Véhicules nautiques à moteur (VNM), jet-skis et scooter des mers s’ébattent chaque année dans l’archipel des Glénan (Finistère), au grand dam des nageurs, plongeurs et plaisanciers. Depuis le 3 juin 2026, le préfet maritime de l’Atlantique interdit la circulation de ces engins, sauf pour le transit par le chenal de la Chambre, le cœur de l’archipel, que l’on emprunte pour accéder à la cale Saint-Nicolas et la Pie, une zone de mouillage.

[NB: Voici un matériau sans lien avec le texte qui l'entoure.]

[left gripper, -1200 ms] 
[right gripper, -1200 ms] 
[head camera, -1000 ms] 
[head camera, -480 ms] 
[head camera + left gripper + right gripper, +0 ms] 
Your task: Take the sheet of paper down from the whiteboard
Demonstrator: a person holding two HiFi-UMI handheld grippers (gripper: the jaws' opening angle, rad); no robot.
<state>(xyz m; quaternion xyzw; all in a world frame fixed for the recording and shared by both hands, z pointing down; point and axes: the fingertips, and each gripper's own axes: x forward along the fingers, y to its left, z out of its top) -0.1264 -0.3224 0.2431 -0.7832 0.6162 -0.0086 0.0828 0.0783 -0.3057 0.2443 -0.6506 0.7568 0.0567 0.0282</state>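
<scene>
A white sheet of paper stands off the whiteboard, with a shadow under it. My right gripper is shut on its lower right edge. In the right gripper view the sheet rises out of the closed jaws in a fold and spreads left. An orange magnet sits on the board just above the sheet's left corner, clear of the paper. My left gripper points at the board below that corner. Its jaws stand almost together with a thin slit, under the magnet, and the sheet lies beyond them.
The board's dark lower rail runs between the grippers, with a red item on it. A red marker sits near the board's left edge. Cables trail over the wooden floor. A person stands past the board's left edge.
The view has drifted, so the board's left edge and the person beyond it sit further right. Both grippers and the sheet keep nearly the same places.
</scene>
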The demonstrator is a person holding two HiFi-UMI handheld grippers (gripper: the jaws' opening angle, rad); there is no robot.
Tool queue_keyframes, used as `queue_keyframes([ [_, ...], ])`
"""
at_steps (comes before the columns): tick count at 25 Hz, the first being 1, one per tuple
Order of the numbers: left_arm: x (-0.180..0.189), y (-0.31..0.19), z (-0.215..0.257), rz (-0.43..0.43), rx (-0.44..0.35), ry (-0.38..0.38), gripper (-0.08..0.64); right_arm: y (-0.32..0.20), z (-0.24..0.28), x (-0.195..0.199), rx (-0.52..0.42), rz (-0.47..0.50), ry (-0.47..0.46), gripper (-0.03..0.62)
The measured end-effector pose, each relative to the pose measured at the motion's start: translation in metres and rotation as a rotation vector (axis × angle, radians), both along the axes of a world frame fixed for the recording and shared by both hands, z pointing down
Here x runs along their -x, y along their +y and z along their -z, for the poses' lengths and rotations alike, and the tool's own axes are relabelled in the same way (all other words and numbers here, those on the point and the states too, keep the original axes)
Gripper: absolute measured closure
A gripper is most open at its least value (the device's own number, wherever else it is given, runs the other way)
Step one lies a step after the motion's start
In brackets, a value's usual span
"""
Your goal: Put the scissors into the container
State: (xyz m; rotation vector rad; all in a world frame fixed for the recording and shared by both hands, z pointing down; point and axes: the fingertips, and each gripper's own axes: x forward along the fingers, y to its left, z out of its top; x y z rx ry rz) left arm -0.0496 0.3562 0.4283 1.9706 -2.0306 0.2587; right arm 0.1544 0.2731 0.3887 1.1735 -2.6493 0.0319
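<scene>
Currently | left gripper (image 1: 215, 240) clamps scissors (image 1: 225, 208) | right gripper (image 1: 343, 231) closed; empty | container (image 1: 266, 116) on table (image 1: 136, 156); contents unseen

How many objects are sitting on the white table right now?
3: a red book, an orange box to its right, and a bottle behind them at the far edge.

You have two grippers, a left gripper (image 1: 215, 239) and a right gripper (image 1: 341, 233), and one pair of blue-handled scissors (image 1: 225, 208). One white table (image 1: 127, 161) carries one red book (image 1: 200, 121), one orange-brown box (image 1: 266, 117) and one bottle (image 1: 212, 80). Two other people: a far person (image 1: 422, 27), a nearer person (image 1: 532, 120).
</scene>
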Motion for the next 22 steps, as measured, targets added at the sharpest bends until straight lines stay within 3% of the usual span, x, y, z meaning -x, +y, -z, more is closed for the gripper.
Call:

Les motifs de cette réglementation très stricte sont d’ordre environnementaux et sonores. Le préfet veut éviter les dérangements sur les « espèces de faune protégées et les espèces d’intérêt communautaire, les caractéristiques techniques, nautiques et sonores des VNM, étant de nature à porter atteinte à la conservation des espèces faunistiques ». Il estime qu’il « convient de concilier les activités de plaisance et les objectifs de protection de l’environnement ».
Ceux qui pourraient ne pas respecter cette réglementation s’exposent à des amendes sévères voire la confiscation des engins par les autorités compétentes : gendarmerie, affaires maritimes, brigade nautique.
« La saisie du bateau peut être envisagée au cas par cas »
L’autre réglementation porte sur l’alcool à la barre. Depuis le 2 juin 2026, un décret prévoit des sanctions en cas de conduite d’un bateau de plaisance à moteur en état d’ivresse manifeste et le défaut de maîtrise dans la conduite d’un navire. Cette réglementation nationale intervient après des débordements dus à la consommation excessive d’alcool en mer. « En milieu maritime, les effets de l’alcool sont amplifiés par l’exposition au soleil, la chaleur, le vent, la déshydratation, les mouvements du bateau ou l’évolution rapide de la météo. La présence d’autres navires, de baigneurs ou autres, rend indispensable une parfaite maîtrise de ses moyens », souligne Bruno Merrien, maire de Fouesnant-Les Glénan.
Il n’y aura pas de contrôle d’alcoolémie comme à terre, avec un taux d’alcool mesuré dans l’air expiré ou dans le sang, mais « les services qui vont intervenir en mer vont déterminer l’état d’ivresse ou l’ivresse manifeste en constatant les signes extérieurs d’ivresse : élocution difficile, yeux brillants, équilibre précaire, odeur d’alcool. « L’alcoolisation à la barre sera sanctionnée par une amende et la saisie du bateau peut être envisagée au cas par cas », ont martelé les services de gendarmerie.
Il va y avoir une coordination entre la préfecture, le Cross, les pompiers, les gendarmes, la brigade nautique, la ville de Fouesnant et la SNSM, pour la sensibilisation, la prévention et la répression. « Il y aura zéro tolérance que ce soit en mer ou au retour au port », ont assuré le directeur de cabinet du préfet, Christophe Kirgo et le colonel Pierre, second de la gendarmerie de Quimper.